Home

OVERVIEW

The digital world is full of information, most of which is communicated in language (webpages, social media posts, news articles, long-format stories, etc). How can we use computers to understand and use this information to perform meaningful tasks? This course will provide you with the opportunity to learn the latest, advanced machine learning approaches to language processing. Further, a core component of the course will concern research, as you’ll produce an original research project while working in groups of 3-4 students.

LEARNING OBJECTIVES

By the end of the course, you will:

Understand the mathematical foundations of modern approaches to language processing
Be familiar with open problems & research topics around training, inference, and evaluation of NLP systems
Conduct substantial, original NLP research (e.g., critically read papers published in top conferences, understand them, and execute your own ideas so as to answer novel research questions)

PREREQUISITES

NLP: No previous experience expected or necessary.

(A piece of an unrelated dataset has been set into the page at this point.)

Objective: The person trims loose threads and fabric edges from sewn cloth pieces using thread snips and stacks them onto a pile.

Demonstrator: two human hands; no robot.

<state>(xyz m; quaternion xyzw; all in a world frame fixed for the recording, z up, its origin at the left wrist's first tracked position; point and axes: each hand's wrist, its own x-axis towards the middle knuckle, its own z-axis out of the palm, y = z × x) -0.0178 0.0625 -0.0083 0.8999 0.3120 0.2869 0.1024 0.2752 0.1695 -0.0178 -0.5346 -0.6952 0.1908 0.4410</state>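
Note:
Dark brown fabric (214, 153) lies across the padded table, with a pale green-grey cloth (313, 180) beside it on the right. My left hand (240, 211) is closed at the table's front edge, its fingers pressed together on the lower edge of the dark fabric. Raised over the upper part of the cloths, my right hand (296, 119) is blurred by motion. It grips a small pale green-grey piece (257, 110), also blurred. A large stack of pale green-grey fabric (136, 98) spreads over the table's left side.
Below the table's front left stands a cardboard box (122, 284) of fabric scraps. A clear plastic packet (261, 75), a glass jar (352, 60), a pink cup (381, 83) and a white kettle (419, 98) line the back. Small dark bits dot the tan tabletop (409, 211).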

Note in particular that this course is meant to replace, not follow, 6.4610; if you’ve taken 6.4610 there may be some repeated content.
Machine Learning: basic knowledge of ML knowledge from 6.390 or a graduate ML class
Probability and Statistics: (e.g., 6.370, 6.380, 18.05)
Multivariable Calculus: (e.g., 18.02)
Linear Algebra: (e.g., 18.061)
Algorithms: (e.g., 6.120, 6.121)
Programming: knowledge of Python and at least one class with substantial object-oriented programming (e.g., 6.101)

STAFF


Jacob Andreas (Instructor)	Chris Tanner (Instructor)	Omar Khattab (Instructor)	Clarise Han (TA)	Joanna Kondylis (TA)

Maggie Lin (TA)	Linlu Qiu (TA)	Alana Renda (TA)	Zekai Wang (TA)	Zhaofeng Wu (TA)

LOGISTICS

LECTURE

Tuesdays and Thursdays @ 2:30pm - 4:00pm in 54-100
Lectures are in-person
Attendance and active participation is highly encouraged to facilitate an enriching learning environment for everyone

KEY DATES

Quiz 1: March 10
Quiz 2: April 21
HW1: released Feb 12, due Feb 26
HW2: Released Feb 26, due Mar 19
HW3: released Mar 19, due Apr 9
Pre-proposal: due Mar 3
Proposal: due Mar 19
Poster sessions: May 7 and May 12
Project report: due May 12

We will make exceptions (e.g. makeups) for official institute activities or excused illnesses / personal emergencies. We cannot grant exam accommodations for job interviews, personal travel, or conflicts with other classes.

COURSE STRUCTURE

The main delivery of information will be via lectures, which will occur every time class meets (aside from Research Project presentations). Your learning will be assessed via three homework assignments, a midterm exam, and a significant research project (in groups of 3-4 students).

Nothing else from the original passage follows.